● Problem
Reproduce word for word the lines between those holding "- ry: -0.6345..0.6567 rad" and "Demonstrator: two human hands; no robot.", inclusive, and nothing else from the data below.

● Collected material

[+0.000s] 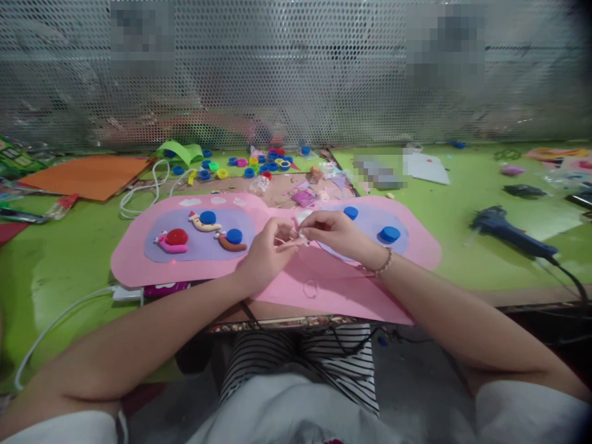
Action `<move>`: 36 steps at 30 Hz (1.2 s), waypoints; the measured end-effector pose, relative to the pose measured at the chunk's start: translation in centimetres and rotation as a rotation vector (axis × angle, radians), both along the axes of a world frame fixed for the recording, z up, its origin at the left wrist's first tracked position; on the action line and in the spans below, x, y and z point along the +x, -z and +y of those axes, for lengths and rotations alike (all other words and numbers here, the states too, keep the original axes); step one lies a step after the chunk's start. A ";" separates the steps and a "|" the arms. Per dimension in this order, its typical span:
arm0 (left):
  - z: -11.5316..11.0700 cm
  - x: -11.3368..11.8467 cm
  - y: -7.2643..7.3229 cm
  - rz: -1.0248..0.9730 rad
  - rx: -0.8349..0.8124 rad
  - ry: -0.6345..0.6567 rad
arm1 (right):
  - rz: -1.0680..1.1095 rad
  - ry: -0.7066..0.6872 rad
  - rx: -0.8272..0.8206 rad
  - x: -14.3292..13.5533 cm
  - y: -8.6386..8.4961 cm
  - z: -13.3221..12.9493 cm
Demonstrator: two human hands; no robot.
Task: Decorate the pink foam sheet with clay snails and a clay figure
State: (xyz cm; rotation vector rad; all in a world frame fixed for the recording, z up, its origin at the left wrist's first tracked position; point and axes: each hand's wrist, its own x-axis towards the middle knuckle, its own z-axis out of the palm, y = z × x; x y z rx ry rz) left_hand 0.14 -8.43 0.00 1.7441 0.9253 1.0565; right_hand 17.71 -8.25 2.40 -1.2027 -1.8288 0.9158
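A small pale piece (301,229), too small to identify, is pinched between both hands above the middle of the pink felt sheet (324,290). The left hand (268,250) curls its fingers to steady it; the right hand (335,233) nips it by the fingertips. Left of them, three bottle-cap snails (203,231) sit on a purple oval; right, two blue caps (390,234). A glue gun (511,233) lies farther right on the tabletop (462,203).

Even, bright overhead lighting; soft shadows; wide-angle bending at edges; dark corner vignetting; several pixelated patches; slight softness throughout.
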 end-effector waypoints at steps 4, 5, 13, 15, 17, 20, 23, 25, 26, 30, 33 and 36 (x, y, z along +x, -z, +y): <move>0.1 0.0 0.0 0.030 -0.029 0.013 | 0.001 0.002 0.009 0.0 0.1 -0.1; 0.2 0.0 0.0 0.033 -0.039 0.025 | 0.011 -0.005 0.007 0.0 0.1 -0.1; 0.7 0.0 0.2 -0.060 -0.150 0.123 | 0.153 -0.079 -0.102 0.0 -0.1 -0.1; 0.7 0.0 0.2 -0.064 -0.151 0.127 | 0.147 -0.082 -0.100 0.0 -0.1 -0.1; 0.6 0.0 0.2 -0.073 -0.148 0.129 | 0.123 -0.084 -0.082 0.0 -0.1 -0.1; 0.6 -0.1 0.1 -0.083 -0.144 0.134 | 0.093 -0.076 -0.037 -0.1 0.0 -0.2; 0.6 0.0 0.1 -0.082 -0.143 0.133 | 0.068 -0.074 0.016 -0.2 0.1 -0.3; 0.6 0.0 0.1 -0.081 -0.151 0.132 | 0.062 -0.087 0.037 -0.2 0.2 -0.4; 0.6 0.0 0.0 -0.083 -0.155 0.133 | 0.064 -0.095 0.041 -0.2 0.2 -0.4; 0.5 0.0 0.0 -0.091 -0.154 0.145 | 0.070 -0.108 0.024 -0.2 0.0 -0.5; 0.5 0.0 0.1 -0.086 -0.156 0.149 | 0.071 -0.089 0.008 -0.3 -0.1 -0.6; 0.5 0.0 0.1 -0.083 -0.165 0.156 | 0.091 -0.100 -0.032 -0.3 -0.2 -0.6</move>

● Response below
  - ry: -0.6345..0.6567 rad
arm1 (right):
  - rz: -1.0680..1.1095 rad
  - ry: -0.7066..0.6872 rad
  - rx: -0.8272..0.8206 rad
  - x: -14.3292..13.5533 cm
  - y: -8.6386..8.4961 cm
  - z: -13.3221..12.9493 cm
Demonstrator: two human hands; no robot.

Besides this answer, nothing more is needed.